DK: That’s great. Its nice. I love winning. I like to win. Its what its all about. Sports is all about winning. At the end of the day, that’s what counts. Sometimes its not the best soccer, sometimes its not the best game, its ugly. Fans don’t like it, but when you get into the locker room its a team and the feeling you have winning. Of course you want to play the world’s beautiful game, beautiful soccer and win, but it doesn’t usually work that way. A lot of times when you play terrible and win, people are happy, but sometimes you play unbelievable and you lose, there is a totally different atmosphere in the locker room. Guys are pissed off, coaches pissed off and fans are mad. Its all about winning at this level. Its not easy. Its fun, man. Its fun to win.
TSG: How do you feel about retiring with a group of really high profile MLS players? I don’t want to name ALL of them, but you’re retiring at the same time as Brian McBride, Steve Ralston, Taylor Twellman, Clint Mathis, Eddie Lewis, Chris Klein, and maybe even Jaime Moreno.
DK: Its good. I’ve known Chris for a long time. I played with Chris in college. All of those guys you named had unbelievable careers. Thats all you can ask for. Chris played 13 years. Ralston played from the beginning, right? Its unbelievable, man. They all played great careers and I’m happy for that. Like I said, life goes on. They have other things, family, jobs. I wish he could play until he’s 50, but the body doesn’t let you. Its kind of difficult.
Its great to retire in their company. Its an honor.
TSG: Thanks, man. We always like to end our interviews on a lighter note. So I’d like to ask a couple more light-hearted questions. What was the favorite or some of the favorite memories and moments of your career?
DK: Winning, in 2004. Winning the MLS Cup. We had a great team. It was a great group of guys. I’ve been in a lot of good teams. I’ve been lucky too. I’ve been playing for very good teams. Chicago teams, DC where we won, LA, Utah and New York, all of them have been good. Its very, very hard to win. Its very difficult. With LA last year, we thought we were going to win. Playing good and home field advantage and everything, and we got kicked out.

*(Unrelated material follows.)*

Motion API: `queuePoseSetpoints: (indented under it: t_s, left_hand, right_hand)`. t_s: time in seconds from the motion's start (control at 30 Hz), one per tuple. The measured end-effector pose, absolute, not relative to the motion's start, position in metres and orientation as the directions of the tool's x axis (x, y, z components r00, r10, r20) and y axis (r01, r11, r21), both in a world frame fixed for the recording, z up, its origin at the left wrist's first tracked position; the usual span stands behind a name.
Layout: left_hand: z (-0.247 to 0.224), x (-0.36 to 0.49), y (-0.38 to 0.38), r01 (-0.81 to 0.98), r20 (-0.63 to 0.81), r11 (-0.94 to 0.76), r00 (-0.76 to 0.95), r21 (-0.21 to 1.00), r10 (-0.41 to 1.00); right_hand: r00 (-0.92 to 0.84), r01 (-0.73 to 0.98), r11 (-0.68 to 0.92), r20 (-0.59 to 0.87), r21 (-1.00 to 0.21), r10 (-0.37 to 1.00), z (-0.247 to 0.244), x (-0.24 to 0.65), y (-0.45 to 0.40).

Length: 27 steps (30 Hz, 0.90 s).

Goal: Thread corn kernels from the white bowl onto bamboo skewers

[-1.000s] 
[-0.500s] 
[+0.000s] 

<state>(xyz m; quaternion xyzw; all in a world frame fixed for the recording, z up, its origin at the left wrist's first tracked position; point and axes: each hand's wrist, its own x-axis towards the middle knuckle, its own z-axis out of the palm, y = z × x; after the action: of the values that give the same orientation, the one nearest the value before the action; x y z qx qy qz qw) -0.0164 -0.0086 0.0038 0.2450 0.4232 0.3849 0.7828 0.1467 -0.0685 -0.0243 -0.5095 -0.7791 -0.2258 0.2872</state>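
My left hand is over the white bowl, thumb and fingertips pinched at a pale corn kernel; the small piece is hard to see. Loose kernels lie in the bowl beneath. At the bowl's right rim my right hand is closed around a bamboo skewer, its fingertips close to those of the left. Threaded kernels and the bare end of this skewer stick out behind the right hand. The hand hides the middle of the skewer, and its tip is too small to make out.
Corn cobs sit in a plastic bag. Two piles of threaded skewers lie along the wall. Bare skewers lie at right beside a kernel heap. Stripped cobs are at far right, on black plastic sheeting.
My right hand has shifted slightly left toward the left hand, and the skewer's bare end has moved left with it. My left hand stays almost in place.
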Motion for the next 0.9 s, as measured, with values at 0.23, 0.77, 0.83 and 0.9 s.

Winning is probably the best, in 2004, because that is what you play for. You work hard in the pre-season and all year to get to the playoffs and to win. That is probably the best moment, winning the MLS Cup.
TSG: Who are some of the best players you ever played with?
DK: Oh man, Piotr Nowak when I came to Chicago; Jaime, Marco, Hristo Stoichkov. I’ve been lucky too. I’ve met some great guys, unbelievable players and I’ve been on great teams. So many good players. So many. I’m thankful for everything. Thanks to the guys who played with me and played against me.
TSG: Who would be the one player that you would least like to go into a challenge against?
DK: Man, I don’t know. I don’t have a player like that. I’ve never been scared of anything. Nobody, man, I don’t know. Let me think. You know who was tough? I can say that. He was a tough player. Joe Franchino. Remember Joe Franchino? He was tough, but I was not scared of him. I’m just saying, but he was a tough player. I don’t know, I never shied from a challenge, never hide from anything. If a train is coming, I’ll put my foot in there. Maybe that’s why I stopped: putting my feet into where I’m not supposed to.